• _What to do_
Among the lines of the data, copy those that hold "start".
[Opening Supplied records section]
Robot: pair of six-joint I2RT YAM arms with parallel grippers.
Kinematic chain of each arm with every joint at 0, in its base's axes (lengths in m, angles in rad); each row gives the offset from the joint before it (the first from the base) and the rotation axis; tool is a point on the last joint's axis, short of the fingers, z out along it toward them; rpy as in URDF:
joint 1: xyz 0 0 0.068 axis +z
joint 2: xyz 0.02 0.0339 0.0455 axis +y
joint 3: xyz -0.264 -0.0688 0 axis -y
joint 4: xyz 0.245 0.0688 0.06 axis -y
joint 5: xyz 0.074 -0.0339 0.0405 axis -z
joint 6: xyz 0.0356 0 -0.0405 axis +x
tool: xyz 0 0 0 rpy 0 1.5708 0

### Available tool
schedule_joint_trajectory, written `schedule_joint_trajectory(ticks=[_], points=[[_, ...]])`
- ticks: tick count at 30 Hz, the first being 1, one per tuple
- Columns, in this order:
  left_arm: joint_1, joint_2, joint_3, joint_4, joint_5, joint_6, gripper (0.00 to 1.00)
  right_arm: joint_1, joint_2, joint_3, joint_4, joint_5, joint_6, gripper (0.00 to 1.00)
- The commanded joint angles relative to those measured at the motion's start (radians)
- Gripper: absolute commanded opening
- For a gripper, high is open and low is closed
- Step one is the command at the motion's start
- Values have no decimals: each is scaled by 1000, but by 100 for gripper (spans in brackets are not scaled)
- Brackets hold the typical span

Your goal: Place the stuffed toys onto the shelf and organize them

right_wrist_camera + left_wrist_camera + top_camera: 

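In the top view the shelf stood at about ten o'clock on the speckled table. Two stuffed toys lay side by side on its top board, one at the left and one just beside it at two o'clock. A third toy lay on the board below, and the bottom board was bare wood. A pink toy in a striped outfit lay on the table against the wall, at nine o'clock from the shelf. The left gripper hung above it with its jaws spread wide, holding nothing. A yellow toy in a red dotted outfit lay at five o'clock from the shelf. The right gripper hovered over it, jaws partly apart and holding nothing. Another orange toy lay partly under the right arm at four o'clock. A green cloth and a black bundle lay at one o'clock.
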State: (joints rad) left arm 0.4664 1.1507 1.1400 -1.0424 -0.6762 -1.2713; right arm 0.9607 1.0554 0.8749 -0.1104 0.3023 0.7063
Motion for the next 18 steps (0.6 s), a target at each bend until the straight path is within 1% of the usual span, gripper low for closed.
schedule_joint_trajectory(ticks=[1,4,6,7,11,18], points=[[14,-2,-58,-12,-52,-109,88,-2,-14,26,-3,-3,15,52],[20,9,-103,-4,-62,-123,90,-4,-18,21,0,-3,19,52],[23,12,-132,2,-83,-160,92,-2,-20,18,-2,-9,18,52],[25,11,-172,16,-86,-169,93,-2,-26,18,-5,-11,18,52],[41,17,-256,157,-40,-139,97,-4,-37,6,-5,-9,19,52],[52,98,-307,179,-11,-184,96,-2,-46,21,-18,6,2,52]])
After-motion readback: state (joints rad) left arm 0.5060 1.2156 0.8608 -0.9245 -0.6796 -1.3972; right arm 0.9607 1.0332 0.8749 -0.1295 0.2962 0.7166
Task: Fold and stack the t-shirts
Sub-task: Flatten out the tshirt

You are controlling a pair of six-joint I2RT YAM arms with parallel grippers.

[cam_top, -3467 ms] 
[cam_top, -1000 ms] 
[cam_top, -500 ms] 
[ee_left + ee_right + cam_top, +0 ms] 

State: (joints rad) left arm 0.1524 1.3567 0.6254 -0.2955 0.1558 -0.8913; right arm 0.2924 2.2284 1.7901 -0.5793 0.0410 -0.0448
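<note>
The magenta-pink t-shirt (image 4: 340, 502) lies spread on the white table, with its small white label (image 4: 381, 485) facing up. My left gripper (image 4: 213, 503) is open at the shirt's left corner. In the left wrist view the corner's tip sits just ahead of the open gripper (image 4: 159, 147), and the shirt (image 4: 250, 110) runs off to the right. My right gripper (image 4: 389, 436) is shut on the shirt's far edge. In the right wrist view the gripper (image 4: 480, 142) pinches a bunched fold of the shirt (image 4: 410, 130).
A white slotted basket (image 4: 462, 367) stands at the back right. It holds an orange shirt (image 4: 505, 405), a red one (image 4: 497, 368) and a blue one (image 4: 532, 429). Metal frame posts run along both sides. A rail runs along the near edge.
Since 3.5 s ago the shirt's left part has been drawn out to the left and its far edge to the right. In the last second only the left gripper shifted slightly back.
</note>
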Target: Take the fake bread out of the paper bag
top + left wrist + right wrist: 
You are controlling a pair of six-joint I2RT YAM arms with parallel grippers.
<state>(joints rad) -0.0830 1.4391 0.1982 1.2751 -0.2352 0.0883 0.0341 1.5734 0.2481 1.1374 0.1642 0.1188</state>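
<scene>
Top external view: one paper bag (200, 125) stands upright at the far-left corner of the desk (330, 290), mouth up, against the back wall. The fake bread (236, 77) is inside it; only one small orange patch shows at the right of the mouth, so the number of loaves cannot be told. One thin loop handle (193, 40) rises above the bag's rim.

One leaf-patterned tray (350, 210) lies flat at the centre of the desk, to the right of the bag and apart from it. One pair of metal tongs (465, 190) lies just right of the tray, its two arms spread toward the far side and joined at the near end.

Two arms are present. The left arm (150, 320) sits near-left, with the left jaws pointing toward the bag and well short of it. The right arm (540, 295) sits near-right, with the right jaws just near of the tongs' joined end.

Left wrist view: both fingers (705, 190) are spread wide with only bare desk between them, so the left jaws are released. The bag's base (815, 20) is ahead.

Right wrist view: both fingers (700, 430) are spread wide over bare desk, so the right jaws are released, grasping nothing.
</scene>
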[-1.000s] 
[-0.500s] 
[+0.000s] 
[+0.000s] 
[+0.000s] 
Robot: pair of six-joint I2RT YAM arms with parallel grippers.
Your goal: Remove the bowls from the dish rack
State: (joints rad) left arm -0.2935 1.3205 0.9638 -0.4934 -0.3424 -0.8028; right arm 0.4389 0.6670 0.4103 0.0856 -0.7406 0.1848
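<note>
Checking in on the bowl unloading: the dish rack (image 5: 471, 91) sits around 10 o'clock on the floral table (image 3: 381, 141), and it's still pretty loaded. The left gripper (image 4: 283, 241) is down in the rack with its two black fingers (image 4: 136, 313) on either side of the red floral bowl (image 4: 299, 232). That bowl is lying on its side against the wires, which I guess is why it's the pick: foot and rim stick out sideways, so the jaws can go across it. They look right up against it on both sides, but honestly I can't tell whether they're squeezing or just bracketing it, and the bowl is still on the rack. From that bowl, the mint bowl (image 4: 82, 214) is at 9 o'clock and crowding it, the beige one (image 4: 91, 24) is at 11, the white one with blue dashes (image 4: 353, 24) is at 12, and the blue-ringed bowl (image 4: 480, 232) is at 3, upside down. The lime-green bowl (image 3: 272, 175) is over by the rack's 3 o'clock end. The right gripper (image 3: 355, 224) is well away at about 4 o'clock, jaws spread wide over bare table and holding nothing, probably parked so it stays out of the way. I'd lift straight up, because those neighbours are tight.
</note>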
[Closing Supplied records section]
• _Output of the exercise_
- The commanded joint angles relative to those measured at the motion's start (radians)
- Step one is the command at the motion's start

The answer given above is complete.